Questa volta ci riferiamo a una parola recente, che ha conseguenze dirette sui nostri acquisti di cibo, bevande e prodotti di uso domestico: compriamo meno spendendo di più. Senza accorgercene. Il termine è sgrammatura.
Estesa a tutte le categorie merceologiche, la sgrammatura (shrinkflation nel gergo del marketing) è una strategia subdola e sfuggente, ancorché legale, che i produttori spesso utilizzano come alternativa all’aumento dei prezzi di vendita in conseguenza dell’inflazione. Detta anche riposizionamento, la sgrammatura consiste nel metter in vendita un prodotto allo stesso prezzo di prima, ma con all’interno una quantità inferiore di prodotto. Spesso anche il packaging è il medesimo, oppure persino aumenta per dare l’impressione di ‘nuovo’ al prezzo vecchio; dunque non è sempre facile accorgersi dell’alleggerimento praticato.
Secondo alcune associazioni di tutela dei consumatori, lo stratagemma configurerebbe una riduzione “furtiva” del valore del prodotto, perché di difficile discernimento all’atto dell’acquisto; indagini dimostrano che i consumatori abituali, più scoraggiati dall’aumento dei prezzi piuttosto che dalla riduzione delle confezioni, sono portati a non rendersi conto dell’aumento intervenuto.

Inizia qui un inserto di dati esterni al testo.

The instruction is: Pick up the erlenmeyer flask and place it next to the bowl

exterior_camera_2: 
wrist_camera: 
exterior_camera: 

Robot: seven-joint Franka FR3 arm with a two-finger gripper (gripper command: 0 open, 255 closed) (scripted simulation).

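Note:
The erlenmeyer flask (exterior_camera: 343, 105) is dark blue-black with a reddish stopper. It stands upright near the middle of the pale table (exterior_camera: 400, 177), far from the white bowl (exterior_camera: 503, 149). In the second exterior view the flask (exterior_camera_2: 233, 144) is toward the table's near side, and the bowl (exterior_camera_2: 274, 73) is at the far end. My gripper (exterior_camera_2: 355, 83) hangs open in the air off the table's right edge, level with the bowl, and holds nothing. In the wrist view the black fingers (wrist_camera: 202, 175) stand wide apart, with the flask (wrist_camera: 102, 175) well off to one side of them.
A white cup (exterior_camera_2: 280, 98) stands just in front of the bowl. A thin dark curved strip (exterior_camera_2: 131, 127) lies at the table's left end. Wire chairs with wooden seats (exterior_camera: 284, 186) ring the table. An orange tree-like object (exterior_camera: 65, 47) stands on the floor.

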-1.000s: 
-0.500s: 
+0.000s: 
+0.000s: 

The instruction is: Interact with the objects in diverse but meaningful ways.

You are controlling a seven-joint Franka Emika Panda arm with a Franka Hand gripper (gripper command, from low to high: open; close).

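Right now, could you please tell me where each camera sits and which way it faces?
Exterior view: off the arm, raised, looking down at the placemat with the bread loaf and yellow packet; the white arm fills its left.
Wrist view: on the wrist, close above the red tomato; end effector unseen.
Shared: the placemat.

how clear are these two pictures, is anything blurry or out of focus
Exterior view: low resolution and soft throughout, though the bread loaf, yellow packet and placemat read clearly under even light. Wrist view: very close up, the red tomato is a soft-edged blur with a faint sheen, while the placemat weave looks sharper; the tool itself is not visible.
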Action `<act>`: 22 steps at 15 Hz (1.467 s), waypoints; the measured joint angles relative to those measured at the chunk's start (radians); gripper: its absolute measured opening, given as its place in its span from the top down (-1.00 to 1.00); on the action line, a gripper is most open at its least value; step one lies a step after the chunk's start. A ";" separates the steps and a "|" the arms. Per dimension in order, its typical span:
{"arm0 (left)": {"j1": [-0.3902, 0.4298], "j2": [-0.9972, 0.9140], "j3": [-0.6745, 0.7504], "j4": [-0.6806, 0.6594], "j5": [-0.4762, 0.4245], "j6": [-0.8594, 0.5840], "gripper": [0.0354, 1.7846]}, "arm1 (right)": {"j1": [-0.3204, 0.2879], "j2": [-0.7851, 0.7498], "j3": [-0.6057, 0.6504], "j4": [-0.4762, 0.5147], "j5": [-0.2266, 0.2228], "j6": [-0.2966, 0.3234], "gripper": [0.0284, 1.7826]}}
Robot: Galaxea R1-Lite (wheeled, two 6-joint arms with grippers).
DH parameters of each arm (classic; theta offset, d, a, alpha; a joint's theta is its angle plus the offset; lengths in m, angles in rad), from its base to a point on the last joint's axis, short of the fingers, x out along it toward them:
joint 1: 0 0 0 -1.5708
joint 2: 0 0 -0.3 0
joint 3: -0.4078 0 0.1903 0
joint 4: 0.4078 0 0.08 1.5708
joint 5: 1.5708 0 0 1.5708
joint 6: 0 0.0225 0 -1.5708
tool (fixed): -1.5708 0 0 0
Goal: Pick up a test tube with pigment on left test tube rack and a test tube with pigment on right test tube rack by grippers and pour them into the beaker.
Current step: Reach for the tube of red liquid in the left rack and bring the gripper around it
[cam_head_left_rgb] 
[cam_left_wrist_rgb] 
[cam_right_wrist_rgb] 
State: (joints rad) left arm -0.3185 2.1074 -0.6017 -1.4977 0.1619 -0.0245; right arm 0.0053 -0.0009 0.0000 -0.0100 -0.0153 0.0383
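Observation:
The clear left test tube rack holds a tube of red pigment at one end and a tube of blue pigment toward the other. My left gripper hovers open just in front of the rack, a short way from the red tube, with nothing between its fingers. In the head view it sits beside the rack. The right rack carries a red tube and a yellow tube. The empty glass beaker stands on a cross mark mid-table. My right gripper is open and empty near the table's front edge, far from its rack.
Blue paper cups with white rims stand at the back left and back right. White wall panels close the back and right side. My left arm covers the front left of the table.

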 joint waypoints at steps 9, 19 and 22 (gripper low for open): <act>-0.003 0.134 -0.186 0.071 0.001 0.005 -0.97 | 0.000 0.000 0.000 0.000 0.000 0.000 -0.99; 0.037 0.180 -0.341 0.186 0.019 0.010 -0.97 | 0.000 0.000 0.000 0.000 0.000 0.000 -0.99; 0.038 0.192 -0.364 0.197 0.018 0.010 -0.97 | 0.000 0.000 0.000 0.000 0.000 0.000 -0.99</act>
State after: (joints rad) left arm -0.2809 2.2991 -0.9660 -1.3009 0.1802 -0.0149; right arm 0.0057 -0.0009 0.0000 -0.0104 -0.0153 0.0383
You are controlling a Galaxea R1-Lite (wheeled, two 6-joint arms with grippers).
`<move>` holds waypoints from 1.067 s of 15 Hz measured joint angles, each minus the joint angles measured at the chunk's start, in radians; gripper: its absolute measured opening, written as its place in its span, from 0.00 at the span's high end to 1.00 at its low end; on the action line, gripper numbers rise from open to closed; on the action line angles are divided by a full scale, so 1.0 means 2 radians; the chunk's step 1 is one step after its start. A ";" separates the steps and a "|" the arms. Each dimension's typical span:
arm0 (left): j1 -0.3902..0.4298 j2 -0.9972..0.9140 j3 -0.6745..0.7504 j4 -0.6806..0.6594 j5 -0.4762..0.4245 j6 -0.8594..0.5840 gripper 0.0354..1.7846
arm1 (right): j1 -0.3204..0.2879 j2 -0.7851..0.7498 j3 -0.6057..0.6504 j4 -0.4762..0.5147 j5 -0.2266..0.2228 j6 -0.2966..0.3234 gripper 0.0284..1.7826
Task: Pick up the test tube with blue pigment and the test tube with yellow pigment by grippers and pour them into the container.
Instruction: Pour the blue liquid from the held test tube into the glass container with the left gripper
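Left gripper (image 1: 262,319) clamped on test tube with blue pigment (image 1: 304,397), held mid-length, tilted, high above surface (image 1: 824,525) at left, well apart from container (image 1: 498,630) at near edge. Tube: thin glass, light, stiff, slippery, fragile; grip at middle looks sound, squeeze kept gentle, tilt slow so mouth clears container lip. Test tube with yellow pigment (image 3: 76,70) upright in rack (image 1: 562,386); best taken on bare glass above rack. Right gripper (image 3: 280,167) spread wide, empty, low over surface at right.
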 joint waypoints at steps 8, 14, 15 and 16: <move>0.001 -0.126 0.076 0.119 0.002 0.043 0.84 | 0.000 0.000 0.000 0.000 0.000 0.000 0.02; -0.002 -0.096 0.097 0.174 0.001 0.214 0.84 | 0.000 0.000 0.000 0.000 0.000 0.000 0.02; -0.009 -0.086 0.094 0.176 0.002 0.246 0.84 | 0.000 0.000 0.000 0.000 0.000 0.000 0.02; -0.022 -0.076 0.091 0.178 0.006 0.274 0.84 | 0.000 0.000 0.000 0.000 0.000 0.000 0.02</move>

Il governo però si è attivato per non far passare la sgrammatura sotto silenzio. «Il governo italiano – leggiamo su Alimentando del 26 luglio scorso – punta a coinvolgere direttamente i produttori, obbligando le aziende a informare per almeno sei mesi il consumatore “dell’avvenuta riduzione della quantità e dell’aumento del prezzo in termini percentuali tramite l’apposizione nella confezione di vendita di una specifica etichetta con apposita evidenziazione grafica”. Così si legge nella bozza del Ddl concorrenza».
In Italia gli iter burocratico-legislativi non sono leggendari per tempestività; la difesa del consumatore dalla sgrammatura difficilmente si sottrarrà a questa regola. Però, come si dice: piuttosto che meglio, meglio piuttosto.